━━━ GIVEN INFORMATION ━━━

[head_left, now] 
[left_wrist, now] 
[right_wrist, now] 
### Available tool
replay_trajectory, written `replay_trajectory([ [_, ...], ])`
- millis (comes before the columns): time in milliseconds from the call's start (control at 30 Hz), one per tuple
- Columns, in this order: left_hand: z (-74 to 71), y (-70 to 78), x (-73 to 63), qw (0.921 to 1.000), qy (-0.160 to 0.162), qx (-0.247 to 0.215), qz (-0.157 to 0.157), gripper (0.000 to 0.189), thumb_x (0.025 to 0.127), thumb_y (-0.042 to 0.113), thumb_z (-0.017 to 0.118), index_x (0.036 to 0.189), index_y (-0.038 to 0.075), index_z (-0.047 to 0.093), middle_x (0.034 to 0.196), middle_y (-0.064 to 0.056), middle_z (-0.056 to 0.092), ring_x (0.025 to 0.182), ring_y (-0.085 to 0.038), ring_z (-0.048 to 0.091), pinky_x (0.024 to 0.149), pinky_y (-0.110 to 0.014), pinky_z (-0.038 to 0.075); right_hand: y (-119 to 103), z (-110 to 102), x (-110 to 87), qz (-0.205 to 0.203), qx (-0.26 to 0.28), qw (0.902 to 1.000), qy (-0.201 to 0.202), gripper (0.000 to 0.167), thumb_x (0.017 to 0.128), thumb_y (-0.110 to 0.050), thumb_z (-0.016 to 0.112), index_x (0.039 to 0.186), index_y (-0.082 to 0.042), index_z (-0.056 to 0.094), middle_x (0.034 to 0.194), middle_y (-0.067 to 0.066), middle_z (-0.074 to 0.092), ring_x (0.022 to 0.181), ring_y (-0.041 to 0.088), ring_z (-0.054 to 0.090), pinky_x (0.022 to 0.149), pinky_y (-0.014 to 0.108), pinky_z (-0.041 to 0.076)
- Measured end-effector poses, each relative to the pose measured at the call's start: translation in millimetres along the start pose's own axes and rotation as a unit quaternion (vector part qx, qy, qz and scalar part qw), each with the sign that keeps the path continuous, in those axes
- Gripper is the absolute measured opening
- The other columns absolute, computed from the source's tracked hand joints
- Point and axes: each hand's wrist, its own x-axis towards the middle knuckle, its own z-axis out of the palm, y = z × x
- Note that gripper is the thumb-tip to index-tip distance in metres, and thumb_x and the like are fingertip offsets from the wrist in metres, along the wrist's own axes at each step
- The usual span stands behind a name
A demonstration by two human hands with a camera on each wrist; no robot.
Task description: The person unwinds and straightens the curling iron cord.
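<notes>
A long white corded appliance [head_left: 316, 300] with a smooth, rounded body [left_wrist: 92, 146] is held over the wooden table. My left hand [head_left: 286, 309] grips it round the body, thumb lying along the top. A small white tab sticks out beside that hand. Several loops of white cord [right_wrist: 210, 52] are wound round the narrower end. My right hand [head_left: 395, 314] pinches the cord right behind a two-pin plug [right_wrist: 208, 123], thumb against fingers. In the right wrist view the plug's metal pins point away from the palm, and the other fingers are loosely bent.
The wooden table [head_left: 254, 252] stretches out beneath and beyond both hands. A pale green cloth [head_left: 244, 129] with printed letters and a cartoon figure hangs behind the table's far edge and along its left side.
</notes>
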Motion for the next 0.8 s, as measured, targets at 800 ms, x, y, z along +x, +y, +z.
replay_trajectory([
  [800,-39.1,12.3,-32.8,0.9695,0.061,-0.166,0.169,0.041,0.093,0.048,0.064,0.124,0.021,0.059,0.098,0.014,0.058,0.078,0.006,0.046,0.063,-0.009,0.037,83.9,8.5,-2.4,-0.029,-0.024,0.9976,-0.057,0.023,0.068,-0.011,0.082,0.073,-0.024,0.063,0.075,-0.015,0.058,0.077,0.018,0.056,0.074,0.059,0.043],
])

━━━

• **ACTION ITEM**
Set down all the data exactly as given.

• **THE COMPLETED TASK**
[head_left, now] 
[left_wrist, now] 
[right_wrist, now] 
### Available tool
replay_trajectory, written `replay_trajectory([ [_, ...], ])`
- millis (comes before the columns): time in milliseconds from the call's start (control at 30 Hz), one per tuple
- Columns, in this order: left_hand: z (-74 to 71), y (-70 to 78), x (-73 to 63), qw (0.921 to 1.000), qy (-0.160 to 0.162), qx (-0.247 to 0.215), qz (-0.157 to 0.157), gripper (0.000 to 0.189), thumb_x (0.025 to 0.127), thumb_y (-0.042 to 0.113), thumb_z (-0.017 to 0.118), index_x (0.036 to 0.189), index_y (-0.038 to 0.075), index_z (-0.047 to 0.093), middle_x (0.034 to 0.196), middle_y (-0.064 to 0.056), middle_z (-0.056 to 0.092), ring_x (0.025 to 0.182), ring_y (-0.085 to 0.038), ring_z (-0.048 to 0.091), pinky_x (0.024 to 0.149), pinky_y (-0.110 to 0.014), pinky_z (-0.038 to 0.075); right_hand: y (-119 to 103), z (-110 to 102), x (-110 to 87), qz (-0.205 to 0.203), qx (-0.26 to 0.28), qw (0.902 to 1.000), qy (-0.201 to 0.202), gripper (0.000 to 0.167), thumb_x (0.017 to 0.128), thumb_y (-0.110 to 0.050), thumb_z (-0.016 to 0.112), index_x (0.039 to 0.186), index_y (-0.082 to 0.042), index_z (-0.056 to 0.094), middle_x (0.034 to 0.194), middle_y (-0.067 to 0.066), middle_z (-0.074 to 0.092), ring_x (0.022 to 0.181), ring_y (-0.041 to 0.088), ring_z (-0.054 to 0.090), pinky_x (0.022 to 0.149), pinky_y (-0.014 to 0.108), pinky_z (-0.041 to 0.076)
- Measured end-effector poses, each relative to the pose measured at the call's start: translation in millimetres along the start pose's own axes and rotation as a unit quaternion (vector part qx, qy, qz and scalar part qw), each with the sign that keeps the path continuous, in those axes
- Gripper is the absolute measured opening
- The other columns absolute, computed from the source's tracked hand joints
- Point and axes: each hand's wrist, its own x-axis towards the middle knuckle, its own z-axis out of the palm, y = z × x
- Note that gripper is the thumb-tip to index-tip distance in metres, and thumb_x and the like are fingertip offsets from the wrist in metres, along the wrist's own axes at each step
- The usual span stands behind a name
A demonstration by two human hands with a camera on each wrist; no robot.
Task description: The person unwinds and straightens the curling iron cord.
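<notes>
A long white corded appliance [head_left: 316, 300] with a smooth, rounded body [left_wrist: 92, 146] is held over the wooden table. My left hand [head_left: 286, 309] grips it round the body, thumb lying along the top. A small white tab sticks out beside that hand. Several loops of white cord [right_wrist: 210, 52] are wound round the narrower end. My right hand [head_left: 395, 314] pinches the cord right behind a two-pin plug [right_wrist: 208, 123], thumb against fingers. In the right wrist view the plug's metal pins point away from the palm, and the other fingers are loosely bent.
The wooden table [head_left: 254, 252] stretches out beneath and beyond both hands. A pale green cloth [head_left: 244, 129] with printed letters and a cartoon figure hangs behind the table's far edge and along its left side.
</notes>
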Motion for the next 0.8 s, as measured, targets at 800 ms, x, y, z along +x, +y, +z.
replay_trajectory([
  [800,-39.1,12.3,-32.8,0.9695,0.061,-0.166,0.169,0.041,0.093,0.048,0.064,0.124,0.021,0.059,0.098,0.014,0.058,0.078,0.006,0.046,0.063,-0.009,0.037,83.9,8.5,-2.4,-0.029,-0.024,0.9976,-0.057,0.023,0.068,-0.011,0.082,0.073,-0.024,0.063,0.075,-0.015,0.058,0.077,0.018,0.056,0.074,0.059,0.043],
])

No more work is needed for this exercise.